Only these lines are needed: the first line of the entries below through the line with "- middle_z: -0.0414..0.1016", each returned exactly.

[Dataset items]
»»

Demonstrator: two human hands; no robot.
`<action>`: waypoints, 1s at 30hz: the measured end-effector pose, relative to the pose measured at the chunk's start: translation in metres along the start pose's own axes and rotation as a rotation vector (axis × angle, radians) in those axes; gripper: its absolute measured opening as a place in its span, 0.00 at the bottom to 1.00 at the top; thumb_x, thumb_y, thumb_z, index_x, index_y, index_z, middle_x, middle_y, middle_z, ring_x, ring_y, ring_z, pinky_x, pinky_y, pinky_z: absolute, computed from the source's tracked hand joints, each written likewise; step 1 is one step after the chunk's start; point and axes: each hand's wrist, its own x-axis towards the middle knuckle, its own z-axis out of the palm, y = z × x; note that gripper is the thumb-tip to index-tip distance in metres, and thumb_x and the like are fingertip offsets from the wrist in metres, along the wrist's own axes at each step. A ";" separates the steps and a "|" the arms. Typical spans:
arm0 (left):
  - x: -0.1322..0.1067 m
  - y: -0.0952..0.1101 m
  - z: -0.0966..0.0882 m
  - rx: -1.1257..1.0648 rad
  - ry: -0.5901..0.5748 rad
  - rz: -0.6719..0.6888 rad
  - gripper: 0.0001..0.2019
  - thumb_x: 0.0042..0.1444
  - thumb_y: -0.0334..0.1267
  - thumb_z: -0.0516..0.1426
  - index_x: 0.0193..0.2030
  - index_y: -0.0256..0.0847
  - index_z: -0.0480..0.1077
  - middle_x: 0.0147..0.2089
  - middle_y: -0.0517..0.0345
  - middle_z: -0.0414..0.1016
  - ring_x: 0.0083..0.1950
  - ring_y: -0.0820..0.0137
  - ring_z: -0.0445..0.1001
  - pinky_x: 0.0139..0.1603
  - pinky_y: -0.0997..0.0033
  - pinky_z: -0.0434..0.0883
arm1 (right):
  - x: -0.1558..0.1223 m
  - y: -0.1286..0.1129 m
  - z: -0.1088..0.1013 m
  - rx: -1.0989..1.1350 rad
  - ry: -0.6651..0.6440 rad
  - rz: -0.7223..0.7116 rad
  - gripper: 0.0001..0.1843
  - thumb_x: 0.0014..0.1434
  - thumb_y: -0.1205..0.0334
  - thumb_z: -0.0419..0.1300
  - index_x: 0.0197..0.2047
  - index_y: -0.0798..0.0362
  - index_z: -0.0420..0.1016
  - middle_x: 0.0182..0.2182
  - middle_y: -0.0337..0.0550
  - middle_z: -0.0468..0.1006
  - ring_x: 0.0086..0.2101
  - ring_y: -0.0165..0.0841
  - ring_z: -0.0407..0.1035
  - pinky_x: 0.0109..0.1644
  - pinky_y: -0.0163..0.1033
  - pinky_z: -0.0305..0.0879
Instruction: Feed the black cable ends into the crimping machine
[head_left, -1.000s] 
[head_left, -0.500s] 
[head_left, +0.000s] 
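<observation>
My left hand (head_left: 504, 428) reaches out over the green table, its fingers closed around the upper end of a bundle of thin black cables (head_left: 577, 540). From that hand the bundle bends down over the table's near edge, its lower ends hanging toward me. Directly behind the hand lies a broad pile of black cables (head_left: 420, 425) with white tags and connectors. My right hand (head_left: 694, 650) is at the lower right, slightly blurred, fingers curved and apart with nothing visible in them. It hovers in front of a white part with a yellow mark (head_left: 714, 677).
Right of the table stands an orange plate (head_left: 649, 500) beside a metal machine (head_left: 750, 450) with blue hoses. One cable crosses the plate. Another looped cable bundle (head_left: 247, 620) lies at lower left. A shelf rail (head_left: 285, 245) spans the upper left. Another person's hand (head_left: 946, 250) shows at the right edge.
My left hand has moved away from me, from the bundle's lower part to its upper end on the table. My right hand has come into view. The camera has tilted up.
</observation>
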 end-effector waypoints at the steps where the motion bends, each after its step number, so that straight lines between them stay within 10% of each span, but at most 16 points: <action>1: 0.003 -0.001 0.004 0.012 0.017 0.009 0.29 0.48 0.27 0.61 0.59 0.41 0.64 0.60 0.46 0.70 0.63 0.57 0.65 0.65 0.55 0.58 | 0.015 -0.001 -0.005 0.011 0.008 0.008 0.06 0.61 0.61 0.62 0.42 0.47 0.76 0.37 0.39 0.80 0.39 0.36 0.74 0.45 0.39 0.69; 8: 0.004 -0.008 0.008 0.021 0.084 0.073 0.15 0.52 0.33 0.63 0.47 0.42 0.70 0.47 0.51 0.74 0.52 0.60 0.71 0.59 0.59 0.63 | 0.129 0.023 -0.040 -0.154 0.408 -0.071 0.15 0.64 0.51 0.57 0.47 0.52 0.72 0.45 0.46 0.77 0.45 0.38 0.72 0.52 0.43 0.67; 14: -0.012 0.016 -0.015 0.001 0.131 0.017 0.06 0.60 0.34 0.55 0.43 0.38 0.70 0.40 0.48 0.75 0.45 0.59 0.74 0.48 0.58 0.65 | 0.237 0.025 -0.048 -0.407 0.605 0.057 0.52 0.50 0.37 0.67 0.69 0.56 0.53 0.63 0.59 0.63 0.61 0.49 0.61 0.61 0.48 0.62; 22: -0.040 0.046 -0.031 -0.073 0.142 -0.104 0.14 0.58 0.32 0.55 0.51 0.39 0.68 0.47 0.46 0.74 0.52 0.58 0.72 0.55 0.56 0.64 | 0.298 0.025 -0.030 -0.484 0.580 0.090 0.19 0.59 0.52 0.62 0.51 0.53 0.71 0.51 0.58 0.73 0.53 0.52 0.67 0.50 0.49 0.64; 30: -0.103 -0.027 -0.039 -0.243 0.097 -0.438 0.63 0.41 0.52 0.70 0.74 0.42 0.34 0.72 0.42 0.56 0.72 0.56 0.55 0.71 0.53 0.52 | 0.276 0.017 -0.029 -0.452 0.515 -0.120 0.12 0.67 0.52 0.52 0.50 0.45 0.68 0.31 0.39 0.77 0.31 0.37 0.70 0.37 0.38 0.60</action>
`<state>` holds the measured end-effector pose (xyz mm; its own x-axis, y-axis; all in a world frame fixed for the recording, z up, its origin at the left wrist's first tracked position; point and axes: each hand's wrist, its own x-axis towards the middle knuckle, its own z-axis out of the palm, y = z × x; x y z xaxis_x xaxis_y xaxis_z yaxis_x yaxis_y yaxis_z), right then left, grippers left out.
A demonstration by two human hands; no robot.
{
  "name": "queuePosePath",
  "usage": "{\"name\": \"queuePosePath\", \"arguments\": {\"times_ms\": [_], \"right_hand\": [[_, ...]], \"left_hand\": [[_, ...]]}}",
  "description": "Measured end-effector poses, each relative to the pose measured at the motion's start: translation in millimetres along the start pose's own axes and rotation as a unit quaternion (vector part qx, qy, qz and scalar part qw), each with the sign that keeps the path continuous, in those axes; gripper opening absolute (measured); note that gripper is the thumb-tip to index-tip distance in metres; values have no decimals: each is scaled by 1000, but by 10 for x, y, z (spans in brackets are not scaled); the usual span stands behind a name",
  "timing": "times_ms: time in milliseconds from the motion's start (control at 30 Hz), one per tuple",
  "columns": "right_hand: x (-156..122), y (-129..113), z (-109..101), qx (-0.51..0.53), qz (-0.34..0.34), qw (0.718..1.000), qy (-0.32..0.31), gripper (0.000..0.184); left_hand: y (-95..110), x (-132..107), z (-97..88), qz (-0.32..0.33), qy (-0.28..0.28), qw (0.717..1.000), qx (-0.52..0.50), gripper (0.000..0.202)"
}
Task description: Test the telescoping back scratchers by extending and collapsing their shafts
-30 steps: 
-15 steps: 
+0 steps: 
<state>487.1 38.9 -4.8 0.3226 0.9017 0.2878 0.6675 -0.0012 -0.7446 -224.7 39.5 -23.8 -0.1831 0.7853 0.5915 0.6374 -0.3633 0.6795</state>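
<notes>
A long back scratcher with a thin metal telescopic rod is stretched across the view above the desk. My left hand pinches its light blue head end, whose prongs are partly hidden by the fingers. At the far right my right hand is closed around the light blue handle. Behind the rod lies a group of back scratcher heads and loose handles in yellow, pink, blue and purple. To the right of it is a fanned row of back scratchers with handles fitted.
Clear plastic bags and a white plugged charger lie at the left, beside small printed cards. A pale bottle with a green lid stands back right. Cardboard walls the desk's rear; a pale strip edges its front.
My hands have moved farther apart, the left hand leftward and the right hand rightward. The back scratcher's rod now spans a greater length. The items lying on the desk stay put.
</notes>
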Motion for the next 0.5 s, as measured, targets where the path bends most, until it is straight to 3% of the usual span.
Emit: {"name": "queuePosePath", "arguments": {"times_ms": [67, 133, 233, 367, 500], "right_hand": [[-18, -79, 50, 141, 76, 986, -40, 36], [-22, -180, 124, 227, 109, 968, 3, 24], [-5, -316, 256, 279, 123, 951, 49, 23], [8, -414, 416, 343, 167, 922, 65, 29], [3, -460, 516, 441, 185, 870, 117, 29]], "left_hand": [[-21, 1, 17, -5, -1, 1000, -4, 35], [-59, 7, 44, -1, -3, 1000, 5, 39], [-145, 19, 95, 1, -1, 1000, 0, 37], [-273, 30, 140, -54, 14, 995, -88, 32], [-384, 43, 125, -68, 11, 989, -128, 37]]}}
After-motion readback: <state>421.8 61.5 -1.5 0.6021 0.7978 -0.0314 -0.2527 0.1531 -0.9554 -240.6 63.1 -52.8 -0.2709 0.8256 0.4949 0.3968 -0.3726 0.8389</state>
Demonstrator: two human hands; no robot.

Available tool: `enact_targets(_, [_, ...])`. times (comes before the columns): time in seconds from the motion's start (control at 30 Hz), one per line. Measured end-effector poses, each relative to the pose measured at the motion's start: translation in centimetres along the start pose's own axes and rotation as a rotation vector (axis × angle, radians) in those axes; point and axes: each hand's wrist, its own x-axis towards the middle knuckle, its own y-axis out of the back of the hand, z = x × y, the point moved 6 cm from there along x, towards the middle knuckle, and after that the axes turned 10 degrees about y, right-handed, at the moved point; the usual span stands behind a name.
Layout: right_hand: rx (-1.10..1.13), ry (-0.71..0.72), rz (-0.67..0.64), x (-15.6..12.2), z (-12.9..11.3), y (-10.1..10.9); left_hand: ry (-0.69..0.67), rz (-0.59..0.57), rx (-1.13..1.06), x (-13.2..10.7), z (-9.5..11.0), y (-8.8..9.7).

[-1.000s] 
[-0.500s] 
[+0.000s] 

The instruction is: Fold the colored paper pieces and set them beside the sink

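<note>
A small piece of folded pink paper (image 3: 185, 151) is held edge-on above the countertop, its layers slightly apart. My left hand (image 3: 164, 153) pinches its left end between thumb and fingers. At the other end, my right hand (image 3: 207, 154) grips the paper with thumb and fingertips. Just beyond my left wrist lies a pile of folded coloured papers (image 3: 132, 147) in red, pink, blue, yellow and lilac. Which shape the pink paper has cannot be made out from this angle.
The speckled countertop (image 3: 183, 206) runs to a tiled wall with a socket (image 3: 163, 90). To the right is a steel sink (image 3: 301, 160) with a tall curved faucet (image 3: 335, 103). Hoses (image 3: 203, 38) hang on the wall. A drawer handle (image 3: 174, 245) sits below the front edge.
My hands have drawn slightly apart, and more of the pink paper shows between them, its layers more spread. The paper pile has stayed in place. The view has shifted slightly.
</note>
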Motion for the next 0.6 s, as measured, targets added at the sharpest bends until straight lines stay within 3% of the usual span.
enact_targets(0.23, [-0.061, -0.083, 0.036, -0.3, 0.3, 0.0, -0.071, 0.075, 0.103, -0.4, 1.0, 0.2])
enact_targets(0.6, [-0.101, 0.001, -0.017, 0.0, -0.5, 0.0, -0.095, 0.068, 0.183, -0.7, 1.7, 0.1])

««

_Answer section_
Demonstrator: two human hands; no robot.
`<action>`: waypoints, 1s at 30hz: the measured end-effector pose, relative to the pose measured at the chunk's start: translation in metres along the start pose's own axes and rotation as a rotation vector (axis × angle, radians) in those axes; gripper: its absolute measured opening as a place in its span, 0.00 at the bottom to 1.00 at the top; thumb_x, thumb_y, thumb_z, index_x, index_y, index_z, middle_x, middle_y, middle_z, ring_x, ring_y, ring_z, pinky_x, pinky_y, pinky_z: absolute, computed from the source's tracked hand joints, each written likewise; step 1 is one step after the chunk's start; point and axes: each hand's wrist, its own x-axis towards the middle knuckle, its own z-axis out of the palm, y = z × x; note that gripper is the thumb-tip to index-tip distance in metres, and thumb_x and the like are fingertip offsets from the wrist in metres, along the wrist's own axes at each step. A ";" separates the steps and a "|" the arms. Typical spans:
arm0 (left):
  - x: -0.1322..0.1067 m
  - y: -0.0952..0.1101 m
  - z: -0.0966..0.0882 m
  - rx: -1.1257..1.0648 rad
  - ry: -0.5901..0.5748 rad
  - rz: -0.6719..0.6888 rad
  - gripper: 0.0001..0.2019
  - thumb_x: 0.0042..0.1444
  - thumb_y: -0.0334..0.1267
  - thumb_z: -0.0516..0.1426
  - index_x: 0.0193..0.2030
  - index_y: -0.0256..0.0847
  - index_z: -0.0480..0.1077
  - middle_x: 0.0147..0.2089
  - middle_y: -0.0517..0.0345
  - middle_z: -0.0414..0.1016

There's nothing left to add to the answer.